#### REQUIRED WORK:
Repeat the data below with no changes.

(AVAILABLE DATA)

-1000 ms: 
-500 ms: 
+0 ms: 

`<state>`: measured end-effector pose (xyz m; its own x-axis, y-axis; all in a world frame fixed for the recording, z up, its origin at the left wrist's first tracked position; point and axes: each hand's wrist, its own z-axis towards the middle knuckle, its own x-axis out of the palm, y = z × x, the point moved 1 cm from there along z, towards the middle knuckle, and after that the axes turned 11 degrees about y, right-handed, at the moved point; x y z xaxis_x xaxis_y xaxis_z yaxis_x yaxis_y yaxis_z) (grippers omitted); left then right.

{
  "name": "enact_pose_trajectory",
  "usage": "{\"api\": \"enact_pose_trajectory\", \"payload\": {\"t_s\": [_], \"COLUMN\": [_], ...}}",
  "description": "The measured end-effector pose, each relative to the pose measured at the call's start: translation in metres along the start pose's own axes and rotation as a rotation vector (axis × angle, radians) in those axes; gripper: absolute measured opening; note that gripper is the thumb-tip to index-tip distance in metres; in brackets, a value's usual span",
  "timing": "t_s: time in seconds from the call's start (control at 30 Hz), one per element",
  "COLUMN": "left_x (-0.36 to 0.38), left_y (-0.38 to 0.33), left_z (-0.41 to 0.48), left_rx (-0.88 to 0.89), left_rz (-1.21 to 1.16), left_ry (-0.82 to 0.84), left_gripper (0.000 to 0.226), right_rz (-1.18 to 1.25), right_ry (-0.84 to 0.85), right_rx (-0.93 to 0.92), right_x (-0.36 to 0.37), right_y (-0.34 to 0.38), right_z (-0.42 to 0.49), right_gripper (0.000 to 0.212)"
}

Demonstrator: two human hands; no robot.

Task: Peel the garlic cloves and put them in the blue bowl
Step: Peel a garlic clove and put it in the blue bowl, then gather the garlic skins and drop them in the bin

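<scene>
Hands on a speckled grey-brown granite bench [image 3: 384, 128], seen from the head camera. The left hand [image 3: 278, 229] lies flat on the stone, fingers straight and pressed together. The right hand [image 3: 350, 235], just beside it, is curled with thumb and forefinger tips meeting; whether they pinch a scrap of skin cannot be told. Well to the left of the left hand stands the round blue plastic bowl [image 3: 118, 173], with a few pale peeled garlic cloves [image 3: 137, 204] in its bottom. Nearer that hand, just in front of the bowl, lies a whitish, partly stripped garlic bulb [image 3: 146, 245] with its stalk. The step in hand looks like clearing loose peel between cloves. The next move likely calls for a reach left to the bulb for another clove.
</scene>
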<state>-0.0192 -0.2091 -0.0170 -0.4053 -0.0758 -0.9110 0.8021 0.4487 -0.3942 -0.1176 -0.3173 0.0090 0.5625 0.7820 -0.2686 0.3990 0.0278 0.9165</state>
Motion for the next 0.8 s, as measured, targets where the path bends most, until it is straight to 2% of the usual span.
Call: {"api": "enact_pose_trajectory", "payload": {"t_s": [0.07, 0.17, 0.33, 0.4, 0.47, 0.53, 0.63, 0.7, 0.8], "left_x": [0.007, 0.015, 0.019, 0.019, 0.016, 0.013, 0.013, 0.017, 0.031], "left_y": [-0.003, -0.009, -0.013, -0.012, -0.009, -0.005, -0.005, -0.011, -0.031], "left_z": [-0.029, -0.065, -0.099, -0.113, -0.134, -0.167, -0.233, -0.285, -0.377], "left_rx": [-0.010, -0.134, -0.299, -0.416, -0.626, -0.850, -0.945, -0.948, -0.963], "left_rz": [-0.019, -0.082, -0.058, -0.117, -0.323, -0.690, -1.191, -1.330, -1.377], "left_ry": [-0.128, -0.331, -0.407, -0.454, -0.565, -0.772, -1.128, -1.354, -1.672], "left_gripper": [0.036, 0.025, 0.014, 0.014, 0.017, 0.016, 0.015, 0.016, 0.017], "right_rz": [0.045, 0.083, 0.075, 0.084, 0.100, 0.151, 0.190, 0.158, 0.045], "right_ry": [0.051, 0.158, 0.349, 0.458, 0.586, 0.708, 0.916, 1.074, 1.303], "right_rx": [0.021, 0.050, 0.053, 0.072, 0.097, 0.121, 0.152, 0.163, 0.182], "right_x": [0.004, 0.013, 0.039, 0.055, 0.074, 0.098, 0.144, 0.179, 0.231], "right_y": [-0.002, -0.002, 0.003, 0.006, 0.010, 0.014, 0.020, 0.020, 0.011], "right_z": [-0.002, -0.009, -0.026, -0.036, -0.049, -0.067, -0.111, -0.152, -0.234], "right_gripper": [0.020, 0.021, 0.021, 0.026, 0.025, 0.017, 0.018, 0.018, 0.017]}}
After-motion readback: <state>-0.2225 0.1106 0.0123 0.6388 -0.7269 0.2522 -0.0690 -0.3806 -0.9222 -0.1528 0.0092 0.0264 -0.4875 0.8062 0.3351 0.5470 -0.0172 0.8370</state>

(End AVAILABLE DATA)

#### EXERCISE OUTPUT:
-1000 ms: 
-500 ms: 
+0 ms: 

`<state>`: measured end-effector pose (xyz m; its own x-axis, y-axis; all in a world frame fixed for the recording, z up, its origin at the left wrist's first tracked position; point and axes: each hand's wrist, its own z-axis towards the middle knuckle, its own x-axis out of the palm, y = z × x, the point moved 1 cm from there along z, towards the middle knuckle, and after that the axes turned 11 degrees about y, right-handed, at the moved point; x y z xaxis_x xaxis_y xaxis_z yaxis_x yaxis_y yaxis_z) (grippers omitted); left then right.

{
  "name": "enact_pose_trajectory",
  "usage": "{\"api\": \"enact_pose_trajectory\", \"payload\": {\"t_s\": [_], \"COLUMN\": [_], ...}}",
  "description": "The measured end-effector pose, each relative to the pose measured at the call's start: translation in metres along the start pose's own axes and rotation as a rotation vector (axis × angle, radians) in those axes; gripper: absolute measured opening; note that gripper is the thumb-tip to index-tip distance in metres; in brackets, a value's usual span",
  "timing": "t_s: time in seconds from the call's start (control at 30 Hz), one per element",
  "COLUMN": "left_x (-0.36 to 0.38), left_y (-0.38 to 0.33), left_z (-0.41 to 0.48), left_rx (-0.88 to 0.89), left_rz (-1.21 to 1.16), left_ry (-0.82 to 0.84), left_gripper (0.000 to 0.226), right_rz (-1.18 to 1.25), right_ry (-0.84 to 0.85), right_rx (-0.93 to 0.92), right_x (-0.36 to 0.37), right_y (-0.34 to 0.38), right_z (-0.42 to 0.49), right_gripper (0.000 to 0.212)"
}

Demonstrator: two human hands; no robot.

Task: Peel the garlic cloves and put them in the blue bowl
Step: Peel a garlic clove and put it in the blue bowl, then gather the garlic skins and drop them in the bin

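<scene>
Hands on a speckled grey-brown granite bench [image 3: 384, 128], seen from the head camera. The left hand [image 3: 278, 229] lies flat on the stone, fingers straight and pressed together. The right hand [image 3: 350, 235], just beside it, is curled with thumb and forefinger tips meeting; whether they pinch a scrap of skin cannot be told. Well to the left of the left hand stands the round blue plastic bowl [image 3: 118, 173], with a few pale peeled garlic cloves [image 3: 137, 204] in its bottom. Nearer that hand, just in front of the bowl, lies a whitish, partly stripped garlic bulb [image 3: 146, 245] with its stalk. The step in hand looks like clearing loose peel between cloves. The next move likely calls for a reach left to the bulb for another clove.
</scene>
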<state>-0.0192 -0.2091 -0.0170 -0.4053 -0.0758 -0.9110 0.8021 0.4487 -0.3942 -0.1176 -0.3173 0.0090 0.5625 0.7820 -0.2686 0.3990 0.0278 0.9165</state>
Motion for the next 0.8 s, as measured, targets where the path bends most, until it is straight to 2% of the usual span.
Call: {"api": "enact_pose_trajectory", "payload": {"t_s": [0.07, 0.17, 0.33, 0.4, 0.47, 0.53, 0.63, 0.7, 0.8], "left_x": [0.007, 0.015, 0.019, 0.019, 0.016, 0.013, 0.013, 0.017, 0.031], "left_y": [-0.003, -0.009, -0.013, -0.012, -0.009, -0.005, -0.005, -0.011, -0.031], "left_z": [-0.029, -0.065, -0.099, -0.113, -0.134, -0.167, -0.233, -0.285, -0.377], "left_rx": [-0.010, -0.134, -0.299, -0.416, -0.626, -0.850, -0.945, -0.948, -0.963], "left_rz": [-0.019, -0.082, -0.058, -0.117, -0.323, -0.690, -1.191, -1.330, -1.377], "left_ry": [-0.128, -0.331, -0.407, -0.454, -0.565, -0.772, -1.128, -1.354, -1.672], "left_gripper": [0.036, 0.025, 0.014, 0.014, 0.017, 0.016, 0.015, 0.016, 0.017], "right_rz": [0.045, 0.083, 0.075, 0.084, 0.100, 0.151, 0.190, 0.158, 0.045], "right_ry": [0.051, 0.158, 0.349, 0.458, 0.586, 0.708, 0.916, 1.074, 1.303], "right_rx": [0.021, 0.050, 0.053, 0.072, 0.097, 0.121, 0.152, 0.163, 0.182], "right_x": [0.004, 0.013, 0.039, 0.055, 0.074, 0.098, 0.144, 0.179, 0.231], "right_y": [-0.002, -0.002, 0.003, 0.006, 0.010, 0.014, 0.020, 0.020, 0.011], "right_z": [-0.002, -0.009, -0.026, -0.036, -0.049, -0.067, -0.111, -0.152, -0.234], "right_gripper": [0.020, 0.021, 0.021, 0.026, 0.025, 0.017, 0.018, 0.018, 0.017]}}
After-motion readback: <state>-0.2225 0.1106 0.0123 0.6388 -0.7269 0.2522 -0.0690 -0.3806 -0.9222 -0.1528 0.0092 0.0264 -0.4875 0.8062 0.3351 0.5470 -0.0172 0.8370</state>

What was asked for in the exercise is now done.